October 16, 2017
On Monday, 16 October 2017 at 14:45:21 UTC, Steven Schveighoffer wrote:
> On 10/12/17 8:41 AM, Steven Schveighoffer wrote:
>> On 10/12/17 1:48 AM, Dmitry Olshansky wrote:
>>> On Thursday, 12 October 2017 at 04:22:01 UTC, Steven Schveighoffer wrote:
>>>> [...]
>>>
>>> Might be able to help you on that using WinAPI for I/O. (I assume bypassing libc is one of goals).
>> 
>> That would be awesome! Yes, the idea is to avoid any "extra" buffering. So using CreateFile, ReadFile, etc.
>
> Dmitry hold off on this if you were going to do it. I have been looking at Jason White's io library, and think I'm going to just extract all the low-level types he has there as a basic io library, as they are fairly complete, and start from there. His library includes the ability to use Windows.
>
Meh, not that I had mich spare time to actually do anything ;)
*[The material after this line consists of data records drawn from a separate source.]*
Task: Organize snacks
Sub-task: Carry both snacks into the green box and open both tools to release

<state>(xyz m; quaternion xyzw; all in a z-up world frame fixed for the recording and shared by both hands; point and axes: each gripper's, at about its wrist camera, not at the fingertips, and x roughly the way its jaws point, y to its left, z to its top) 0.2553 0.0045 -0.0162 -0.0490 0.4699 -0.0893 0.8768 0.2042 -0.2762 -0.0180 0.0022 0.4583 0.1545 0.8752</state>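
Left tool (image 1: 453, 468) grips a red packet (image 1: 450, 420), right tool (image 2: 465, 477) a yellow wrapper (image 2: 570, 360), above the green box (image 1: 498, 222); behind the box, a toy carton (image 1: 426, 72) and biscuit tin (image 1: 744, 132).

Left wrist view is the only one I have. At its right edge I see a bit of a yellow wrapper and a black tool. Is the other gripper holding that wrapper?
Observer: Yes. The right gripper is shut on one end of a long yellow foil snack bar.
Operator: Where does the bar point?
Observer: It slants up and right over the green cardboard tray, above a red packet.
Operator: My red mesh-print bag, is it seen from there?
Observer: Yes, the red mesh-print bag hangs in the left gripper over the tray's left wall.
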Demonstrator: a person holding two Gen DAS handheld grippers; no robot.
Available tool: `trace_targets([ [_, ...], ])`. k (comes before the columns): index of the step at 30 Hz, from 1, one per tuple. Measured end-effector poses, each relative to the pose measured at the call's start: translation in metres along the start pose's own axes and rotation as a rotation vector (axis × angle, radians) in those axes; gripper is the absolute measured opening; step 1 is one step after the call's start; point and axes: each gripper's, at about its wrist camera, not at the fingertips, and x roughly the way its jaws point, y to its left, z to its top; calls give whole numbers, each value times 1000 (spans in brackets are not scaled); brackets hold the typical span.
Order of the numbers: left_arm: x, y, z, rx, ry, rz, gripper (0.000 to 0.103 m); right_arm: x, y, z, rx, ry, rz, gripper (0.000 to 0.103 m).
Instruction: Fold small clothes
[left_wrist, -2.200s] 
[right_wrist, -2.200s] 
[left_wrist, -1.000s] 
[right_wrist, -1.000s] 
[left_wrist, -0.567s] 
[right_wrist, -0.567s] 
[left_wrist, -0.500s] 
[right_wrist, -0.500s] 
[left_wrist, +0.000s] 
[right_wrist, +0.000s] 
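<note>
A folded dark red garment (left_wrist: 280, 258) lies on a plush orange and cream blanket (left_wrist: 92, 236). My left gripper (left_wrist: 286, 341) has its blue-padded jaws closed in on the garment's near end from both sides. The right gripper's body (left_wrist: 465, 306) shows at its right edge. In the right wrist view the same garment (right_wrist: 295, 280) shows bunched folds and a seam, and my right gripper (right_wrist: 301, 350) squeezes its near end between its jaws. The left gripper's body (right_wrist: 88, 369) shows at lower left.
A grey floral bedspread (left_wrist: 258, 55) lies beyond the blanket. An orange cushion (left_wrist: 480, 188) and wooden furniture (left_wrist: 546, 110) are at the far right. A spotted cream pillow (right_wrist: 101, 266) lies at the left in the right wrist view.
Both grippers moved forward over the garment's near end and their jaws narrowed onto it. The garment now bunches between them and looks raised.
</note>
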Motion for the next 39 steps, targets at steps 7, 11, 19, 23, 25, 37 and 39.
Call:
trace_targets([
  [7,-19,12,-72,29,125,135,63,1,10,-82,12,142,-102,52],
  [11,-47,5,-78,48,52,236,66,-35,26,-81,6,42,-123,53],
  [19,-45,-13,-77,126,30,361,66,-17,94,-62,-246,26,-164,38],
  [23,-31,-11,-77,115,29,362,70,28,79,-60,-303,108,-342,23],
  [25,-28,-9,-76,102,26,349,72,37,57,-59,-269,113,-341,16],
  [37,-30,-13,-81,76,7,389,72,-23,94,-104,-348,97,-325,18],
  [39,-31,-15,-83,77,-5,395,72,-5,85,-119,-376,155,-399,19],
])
Might help by reviewing what you have there.
> -Steve

October 16, 2017
On Monday, 16 October 2017 at 19:36:20 UTC, Dmitry Olshansky wrote:
>> Dmitry hold off on this if you were going to do it. I have been looking at Jason White's io library, and think I'm going to just extract all the low-level types he has there as a basic io library, as they are fairly complete, and start from there. His library includes the ability to use Windows.
>>
> Meh, not that I had mich spare time to actually do anything ;)
>
> Might help by reviewing what you have there.

Started to work on unbuffered I/O, had it in mind for quite a while already.
http://github.com/MartinNowak/io



October 16, 2017
On Friday, 13 October 2017 at 17:08:18 UTC, Steven Schveighoffer wrote:
>> I keep https://github.com/MartinNowak/bloom also as example/scaffold repo, it's using an automated docs setup with gh-branches.
>> 
>> Just create a doc deployment token (https://github.com/settings/tokens) with public_repo access and store that encrypted in your .travis-ci.yml.
>
> Martin, I would appreciate and I think many people would, a blog/tutorial on how to do this.

Indeed, that already crossed my mind a couple of times ;).
October 17, 2017
On 10/16/17 4:56 PM, Martin Nowak wrote:
> On Monday, 16 October 2017 at 19:36:20 UTC, Dmitry Olshansky wrote:
>>> Dmitry hold off on this if you were going to do it. I have been looking at Jason White's io library, and think I'm going to just extract all the low-level types he has there as a basic io library, as they are fairly complete, and start from there. His library includes the ability to use Windows.
>>>
>> Meh, not that I had mich spare time to actually do anything ;)
>>
>> Might help by reviewing what you have there.
> 
> Started to work on unbuffered I/O, had it in mind for quite a while already.
> http://github.com/MartinNowak/io

Awesome!

Is the plan to put this into Phobos? If so, I would put it under std/experimental/io. However, if not, it should not be std/io.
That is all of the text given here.